2

In the file system of Hadoop I have Excel file.

I have task to copy that file from Hadoop to remote SFTP server in my Scala/Spark application.

I have formed the opinion that directly it will not work. If my fears are correct, I need to make next steps:

1) Remove excel file from Hadoop to local directory. For example I can make it with Scala DSL:

import scala.sys.process._
s"hdfs dfs -copyToLocal /hadoop_path/file_name.xlsx /local_path/" !

2) From local directory send file to remote SFTP server. What kind of library you can recommend for this task?

Is my reasoning correct? What the best way to solve my problem?

Nurzhan Nogerbek
  • 4,806
  • 16
  • 87
  • 193
  • If you can read the excel in a data frame (maybe this [link](https://stackoverflow.com/questions/44196741/how-to-construct-dataframe-from-a-excel-xls-xlsx-file-in-scala-spark) can be useful) you may want to have a look at this [library](https://index.scala-lang.org/springml/spark-sftp/spark-sftp/1.1.5?target=_2.11). – LizardKing Aug 29 '19 at 13:28
  • @LizardKing in my case excel file has several sheets. That file has `.xlsx` format. The output of the application user should get exactly such a file. Unfortunately, `spark-sftp` library is not what I need for several reasons. Do you have any other ideas? – Nurzhan Nogerbek Aug 30 '19 at 07:36

2 Answers2

1

As mentioned in the comment spark-sftp is good choice

if not you can try below sample code from apache-commons-ftp libraries.. which will list all remote files.. similarly you can delete the files as well.. untested pls try it.

Option1:

import java.io.IOException

import org.apache.commons.net.ftp.FTPClient

//remove if not needed
import scala.collection.JavaConversions._

object MyFTPClass {

  def main(args: Array[String]): Unit = {
// Create an instance of FTPClient
    val ftp: FTPClient = new FTPClient()
    try {
// Establish a connection with the FTP URL
      ftp.connect("ftp.test.com")
// Enter user details : user name and password
      val isSuccess: Boolean = ftp.login("user", "password")
      if (isSuccess) {
// empty array is returned
        val filesFTP: Array[String] = ftp.listNames()
        var count: Int = 1
// Iterate on the returned list to obtain name of each file
        for (file <- filesFTP) {
          println("File " + count + " :" + file) { count += 1; count - 1 }
        }
      }
// Fetch the list of names of the files. In case of no files an
// Fetch the list of names of the files. In case of no files an
      ftp.logout()
    } catch {
      case e: IOException => e.printStackTrace()

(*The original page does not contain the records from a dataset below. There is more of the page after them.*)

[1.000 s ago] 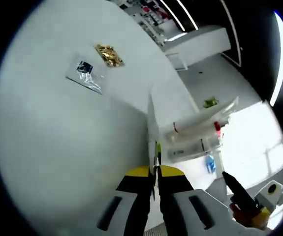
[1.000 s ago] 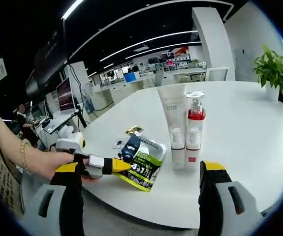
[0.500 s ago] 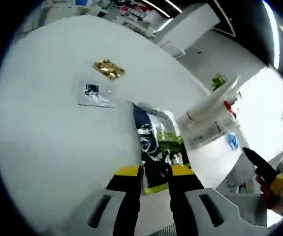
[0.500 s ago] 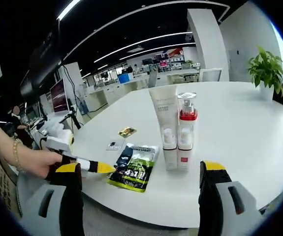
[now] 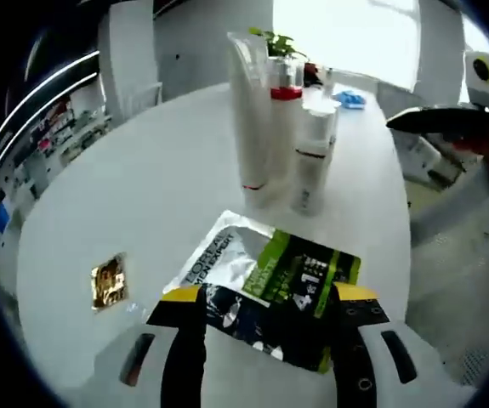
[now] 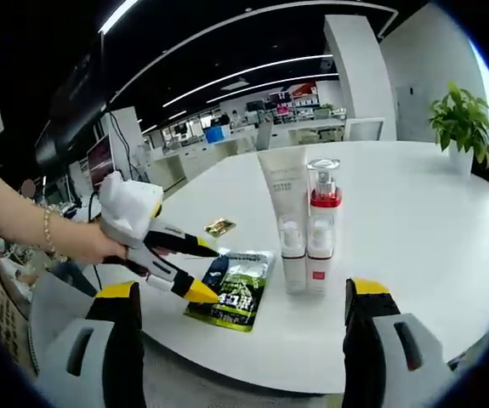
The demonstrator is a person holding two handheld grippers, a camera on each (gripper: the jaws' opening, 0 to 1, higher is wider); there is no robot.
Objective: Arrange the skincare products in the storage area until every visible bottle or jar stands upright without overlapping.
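Note:
A green, black and white pouch lies flat on the white table, between the spread jaws of my left gripper, which is open and holds nothing. Behind the pouch stand a white tube, a pump bottle with a red collar and a small white bottle, close together and upright. In the right gripper view the same pouch, tube and pump bottle show. There my left gripper hovers over the pouch's left end. My right gripper is open and empty, back from the table edge.
A gold sachet lies on the table to the left of the pouch, and is also visible as the gold sachet behind it. A potted plant and a blue item sit at the far side. My right gripper hangs off the table's edge.
The left gripper laid the pouch flat on the table, then opened and let go of it. It has tipped up over the pouch. The right gripper stayed put.

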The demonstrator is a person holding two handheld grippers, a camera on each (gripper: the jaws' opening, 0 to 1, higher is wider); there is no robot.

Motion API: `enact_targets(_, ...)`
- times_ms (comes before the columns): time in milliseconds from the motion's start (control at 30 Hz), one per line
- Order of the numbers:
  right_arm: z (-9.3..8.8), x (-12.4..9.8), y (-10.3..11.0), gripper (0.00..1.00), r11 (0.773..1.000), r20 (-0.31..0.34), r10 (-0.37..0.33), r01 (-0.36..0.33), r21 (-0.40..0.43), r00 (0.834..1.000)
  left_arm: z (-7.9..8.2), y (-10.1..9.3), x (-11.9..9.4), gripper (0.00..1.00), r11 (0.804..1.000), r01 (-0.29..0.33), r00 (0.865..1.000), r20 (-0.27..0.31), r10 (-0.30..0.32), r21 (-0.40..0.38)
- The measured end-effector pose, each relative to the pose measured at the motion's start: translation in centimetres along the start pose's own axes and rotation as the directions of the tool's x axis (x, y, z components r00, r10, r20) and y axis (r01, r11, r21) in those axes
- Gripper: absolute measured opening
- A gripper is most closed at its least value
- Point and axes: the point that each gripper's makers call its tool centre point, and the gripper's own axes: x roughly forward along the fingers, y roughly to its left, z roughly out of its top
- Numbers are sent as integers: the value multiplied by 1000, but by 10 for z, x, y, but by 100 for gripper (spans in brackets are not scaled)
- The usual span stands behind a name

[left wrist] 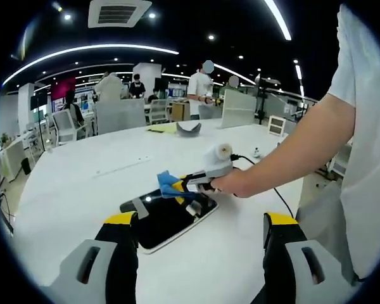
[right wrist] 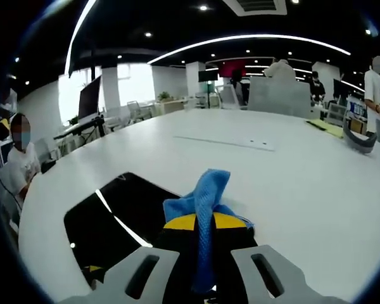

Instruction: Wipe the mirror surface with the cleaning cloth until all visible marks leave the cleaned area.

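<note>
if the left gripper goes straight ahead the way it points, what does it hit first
Most likely the mirror lying flat on the white table, just ahead between its open jaws. Beyond it is the right gripper holding the blue cloth. Depth is hard to judge here.

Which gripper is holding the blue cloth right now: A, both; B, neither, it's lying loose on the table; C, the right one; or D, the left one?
C: in the right gripper view the cloth is pinched between that gripper's shut jaws, over the mirror; the left gripper stands open, holding nothing.
</note>
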Motion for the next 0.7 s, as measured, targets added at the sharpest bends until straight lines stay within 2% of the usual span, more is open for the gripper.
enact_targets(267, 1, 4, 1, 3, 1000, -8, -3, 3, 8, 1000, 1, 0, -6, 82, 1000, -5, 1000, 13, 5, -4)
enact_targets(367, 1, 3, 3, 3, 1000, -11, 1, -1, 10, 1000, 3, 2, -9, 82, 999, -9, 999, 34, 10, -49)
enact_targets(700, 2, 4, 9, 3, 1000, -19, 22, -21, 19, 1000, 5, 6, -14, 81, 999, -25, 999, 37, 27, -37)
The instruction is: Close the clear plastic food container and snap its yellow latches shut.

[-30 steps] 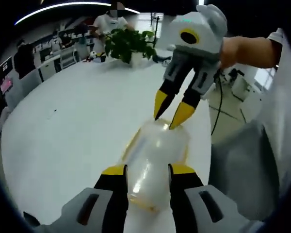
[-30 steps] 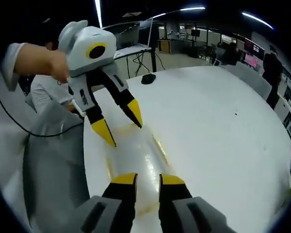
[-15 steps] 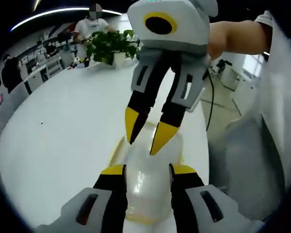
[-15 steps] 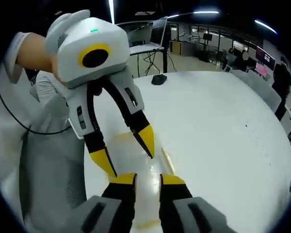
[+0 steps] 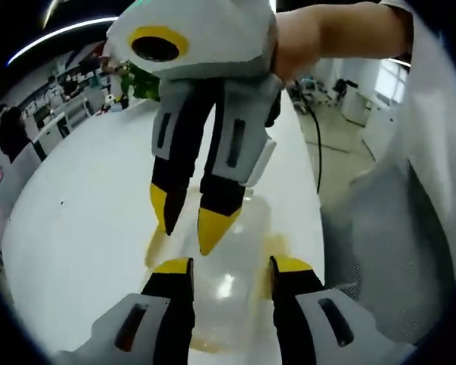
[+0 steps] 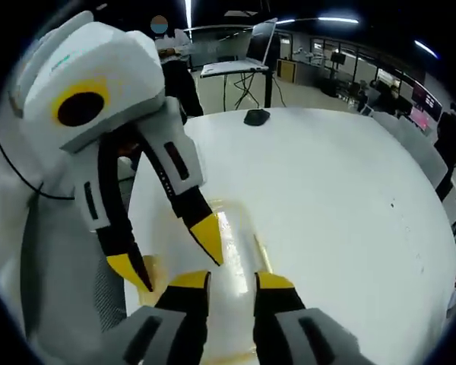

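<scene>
Container sits low-centre between my spread left gripper; right gripper, spread too, could shove it sideways.

White round table in an open office

The table is white and glossy, with a tiny dark speck near its left side in the left gripper view; a green plant stands at its far edge; a dark mouse-like object lies on the far part of the tabletop in the right gripper view; beyond it stands a tall stand with a laptop; a black cable hangs past the table edge over the floor; people stand in the background among desks; a pink-lit screen glows at the far right; long ceiling lights run overhead.
</scene>
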Action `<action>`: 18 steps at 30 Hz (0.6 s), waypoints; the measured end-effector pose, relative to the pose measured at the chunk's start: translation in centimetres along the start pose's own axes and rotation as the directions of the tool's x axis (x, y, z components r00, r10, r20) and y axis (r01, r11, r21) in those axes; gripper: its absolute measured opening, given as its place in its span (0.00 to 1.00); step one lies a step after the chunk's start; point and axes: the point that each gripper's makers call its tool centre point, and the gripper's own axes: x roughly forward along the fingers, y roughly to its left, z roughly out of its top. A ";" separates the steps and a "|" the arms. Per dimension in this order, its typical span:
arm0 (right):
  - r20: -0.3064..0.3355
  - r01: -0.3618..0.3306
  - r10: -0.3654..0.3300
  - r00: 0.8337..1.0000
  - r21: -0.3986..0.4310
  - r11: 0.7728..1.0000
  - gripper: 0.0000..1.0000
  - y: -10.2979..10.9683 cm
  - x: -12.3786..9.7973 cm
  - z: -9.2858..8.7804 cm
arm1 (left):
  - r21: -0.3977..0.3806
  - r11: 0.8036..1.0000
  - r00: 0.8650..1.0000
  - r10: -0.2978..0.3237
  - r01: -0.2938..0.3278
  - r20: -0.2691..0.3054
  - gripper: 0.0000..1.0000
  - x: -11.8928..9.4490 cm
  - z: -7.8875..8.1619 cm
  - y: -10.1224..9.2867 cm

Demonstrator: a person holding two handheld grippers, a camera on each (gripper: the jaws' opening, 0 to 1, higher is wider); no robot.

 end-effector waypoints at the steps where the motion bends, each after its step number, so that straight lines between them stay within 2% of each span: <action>1: -0.001 -0.001 0.001 1.000 -0.005 1.000 0.23 0.0 0.0 0.0 | 0.046 0.999 0.999 0.019 -0.017 -0.036 0.45 0.1 -0.6 0.3; 4: -0.010 -0.012 0.012 1.000 -0.042 0.999 0.29 -0.1 0.1 0.2 | 0.041 0.999 1.000 -0.002 0.003 -0.016 0.47 0.3 -0.4 -0.4; 6: -0.021 -0.008 0.007 1.000 -0.057 0.998 0.32 -0.3 0.2 0.2 | 0.054 0.998 0.999 0.014 -0.013 -0.031 0.48 0.4 -0.6 -0.2; 8: -0.042 -0.016 0.013 0.999 -0.073 0.997 0.31 -0.4 0.4 0.1 | 0.058 0.998 0.999 0.013 -0.011 -0.033 0.47 0.5 -0.7 -0.3; 11: -0.058 -0.016 0.010 0.998 -0.103 0.995 0.32 -0.5 0.3 0.2 | 0.025 1.000 1.000 0.011 -0.010 -0.029 0.47 0.5 -0.5 -0.4; 13: -0.065 -0.024 0.017 0.998 -0.103 0.994 0.33 -0.8 0.3 0.2 | 0.068 0.997 0.999 0.027 -0.025 -0.040 0.47 0.6 -0.7 -0.4; 18: -0.092 -0.067 0.056 0.994 -0.119 0.991 0.38 -1.1 0.6 0.0 | 0.102 0.994 0.997 0.049 -0.043 -0.057 0.48 0.9 -1.1 -0.2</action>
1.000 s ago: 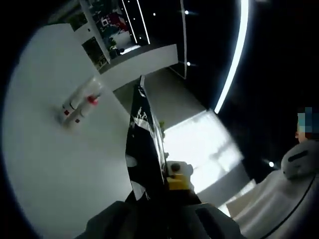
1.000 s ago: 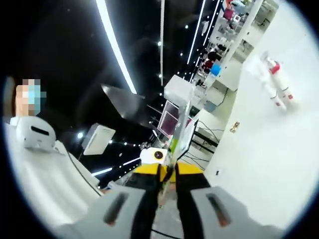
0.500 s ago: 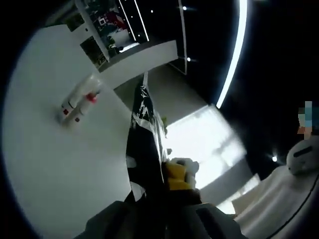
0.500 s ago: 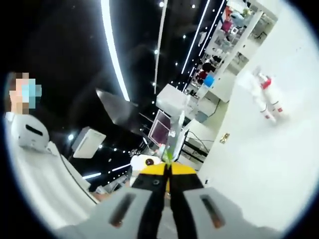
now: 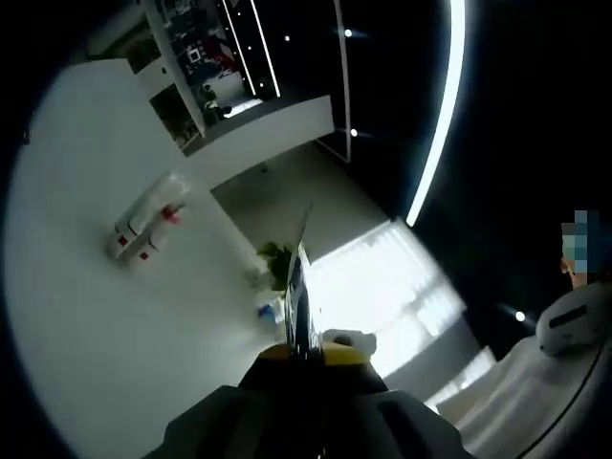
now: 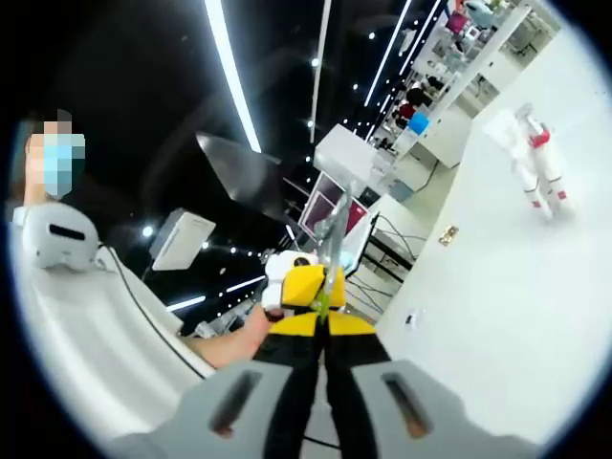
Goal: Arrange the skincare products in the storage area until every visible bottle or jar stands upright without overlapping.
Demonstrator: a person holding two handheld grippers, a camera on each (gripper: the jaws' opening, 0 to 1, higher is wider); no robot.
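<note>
Two or three white skincare bottles (image 5: 143, 225) with red caps lie on their sides, close together in clear wrapping, on the white table (image 5: 105, 344). They also lie far off at the right in the right gripper view, skincare bottles (image 6: 537, 164). My left gripper (image 5: 304, 368) is shut on a thin dark sheet (image 5: 298, 287) seen edge-on, well to the right of the bottles. My right gripper (image 6: 321, 330) is shut on the same thin sheet (image 6: 335, 234). The left gripper's yellow part (image 6: 304, 285) sits just beyond it, with a hand (image 6: 239, 339) behind.
Store shelves (image 5: 191, 67) stand past the table's far edge, also as shelves (image 6: 459, 48). A person in white (image 5: 574, 330) stands to one side, also the person in white (image 6: 57, 249). A small object (image 6: 448, 235) lies on the white table (image 6: 497, 316).
In the left gripper view the sheet has turned from a broad dark face to a thin edge. In the right gripper view the left gripper's yellow part and the hand have come closer.
</note>
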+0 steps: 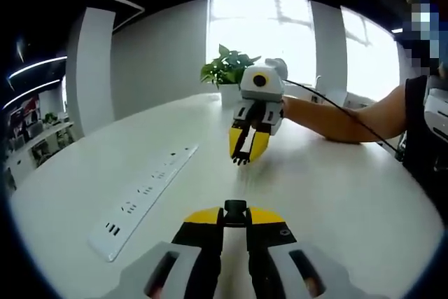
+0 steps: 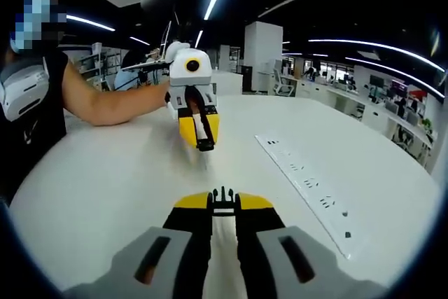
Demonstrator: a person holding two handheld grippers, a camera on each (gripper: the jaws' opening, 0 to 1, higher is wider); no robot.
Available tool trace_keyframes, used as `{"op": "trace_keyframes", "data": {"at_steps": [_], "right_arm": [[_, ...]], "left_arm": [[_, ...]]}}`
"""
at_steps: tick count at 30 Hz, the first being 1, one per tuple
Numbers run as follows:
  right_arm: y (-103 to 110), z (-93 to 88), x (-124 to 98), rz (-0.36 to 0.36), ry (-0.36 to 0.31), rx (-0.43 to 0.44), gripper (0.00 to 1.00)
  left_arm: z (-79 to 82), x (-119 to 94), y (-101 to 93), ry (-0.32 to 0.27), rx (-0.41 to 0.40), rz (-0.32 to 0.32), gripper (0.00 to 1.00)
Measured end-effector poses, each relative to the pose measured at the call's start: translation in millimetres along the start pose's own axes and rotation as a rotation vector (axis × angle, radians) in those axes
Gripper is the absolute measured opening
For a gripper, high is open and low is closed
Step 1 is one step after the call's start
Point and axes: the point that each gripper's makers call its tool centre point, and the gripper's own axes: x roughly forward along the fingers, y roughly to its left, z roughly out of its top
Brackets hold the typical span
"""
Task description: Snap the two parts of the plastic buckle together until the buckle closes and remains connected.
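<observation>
Both halves are up off the white worktop [image 1: 336, 201]. The left hand-held gripper [image 1: 236, 209] pinches the socket half [image 1: 236, 208] at bottom centre; the right hand-held gripper [image 2: 222, 197] clamps the pronged half [image 2: 222, 194]. They face each other, well apart. Best line up prongs with socket, then push straight.

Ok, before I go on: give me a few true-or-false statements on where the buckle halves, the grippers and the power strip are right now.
1. Each gripper holds one buckle half. True: the left gripper is shut on the socket half, the right gripper on the pronged half.
2. The halves are already snapped together. False: they are held well apart, facing each other.
3. A power strip lies flat on the table. True.
4. The power strip lies between the two grippers. False: it lies off to one side.
5. A potted plant stands on the table. True.
</observation>
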Motion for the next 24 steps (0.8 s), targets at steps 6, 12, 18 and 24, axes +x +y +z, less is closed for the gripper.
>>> {"op": "trace_keyframes", "data": {"at_steps": [6, 12, 18, 24], "right_arm": [[1, -0.8, -2, -0.009, -0.001, 0.001, 0.11], [7, -0.7, -2, -0.008, -0.001, 0.003, 0.11], [17, 1.8, -2, -0.005, -0.008, 0.0, 0.11], [30, 6.0, 0, -0.004, -0.016, 0.002, 0.11]], "left_arm": [[1.6, 0, -1.5, -0.002, 0.007, -0.002, 0.11], [-0.2, 1, -5.2, 0.003, 0.009, -0.005, 0.11], [0.2, 1, -17.1, -0.001, 0.007, -0.008, 0.11], [-1.8, -2, -28.0, 0.004, 0.005, -0.01, 0.11]]}}
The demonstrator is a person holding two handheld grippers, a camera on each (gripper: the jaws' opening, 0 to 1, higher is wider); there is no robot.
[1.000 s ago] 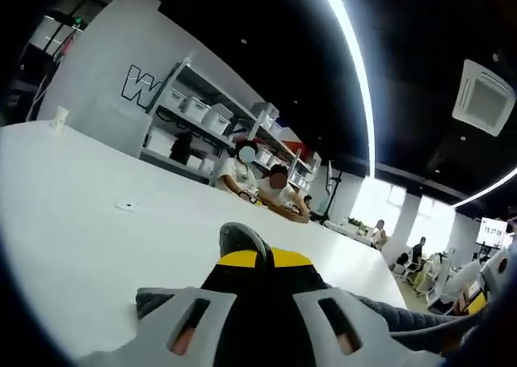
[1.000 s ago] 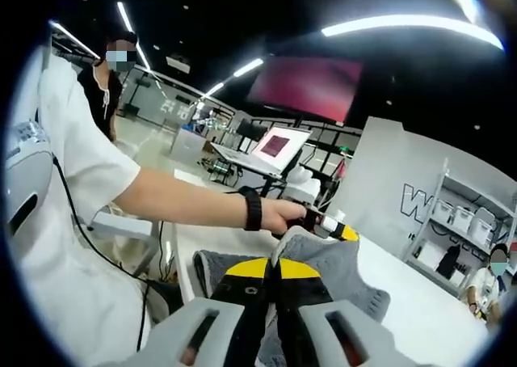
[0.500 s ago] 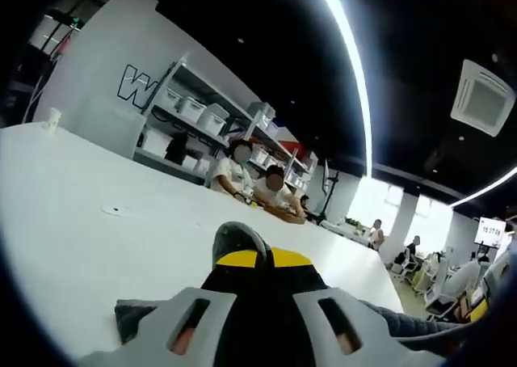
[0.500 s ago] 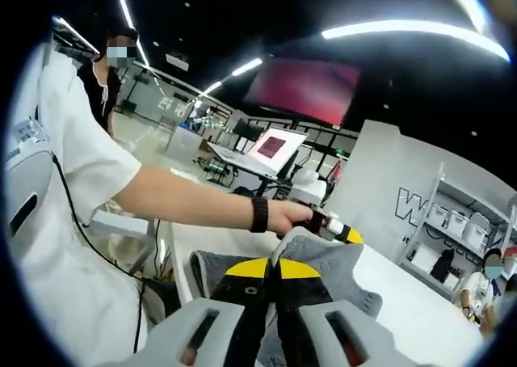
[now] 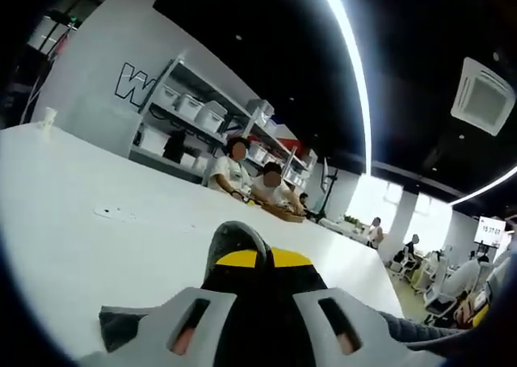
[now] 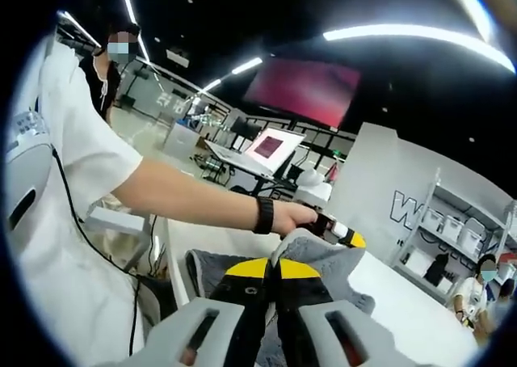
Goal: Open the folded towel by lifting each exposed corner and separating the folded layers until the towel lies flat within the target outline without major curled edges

    } finally try ftp.disconnect()
    catch {
      case e: IOException => e.printStackTrace()

    }
  }

}

Option 2: There is something called jsch library you can see this question and example snippet from SO

Ram Ghadiyaram
  • 28,239
  • 13
  • 95
  • 121
1

Well, finally I found the way to solve the task. I decided to use jsch library.

build.sbt:

libraryDependencies += "com.jcraft" % "jsch" % "0.1.55"

.scala:

import scala.sys.process._
import com.jcraft.jsch._

// Copy Excel file from Hadoop file system to local directory with Scala DSL.
s"hdfs dfs -copyToLocal /hadoop_path/excel.xlsx /local_path/" !

val jsch = new JSch()
val session = jsch.getSession("XXX", "XXX.XXX.XXX.XXX") // Set your username and host
session.setPassword("XXX") // Set your password
val config = new java.util.Properties()
config.put("StrictHostKeyChecking", "no")
session.setConfig(config)
session.connect()

val channelSftp = session.openChannel("sftp").asInstanceOf[ChannelSftp]
channelSftp.connect()
channelSftp.put("excel.xlsx", "sftp_path/") // set your path in remote sftp server
channelSftp.disconnect()

session.disconnect()
Nurzhan Nogerbek
  • 4,806
  • 16
  • 87
  • 193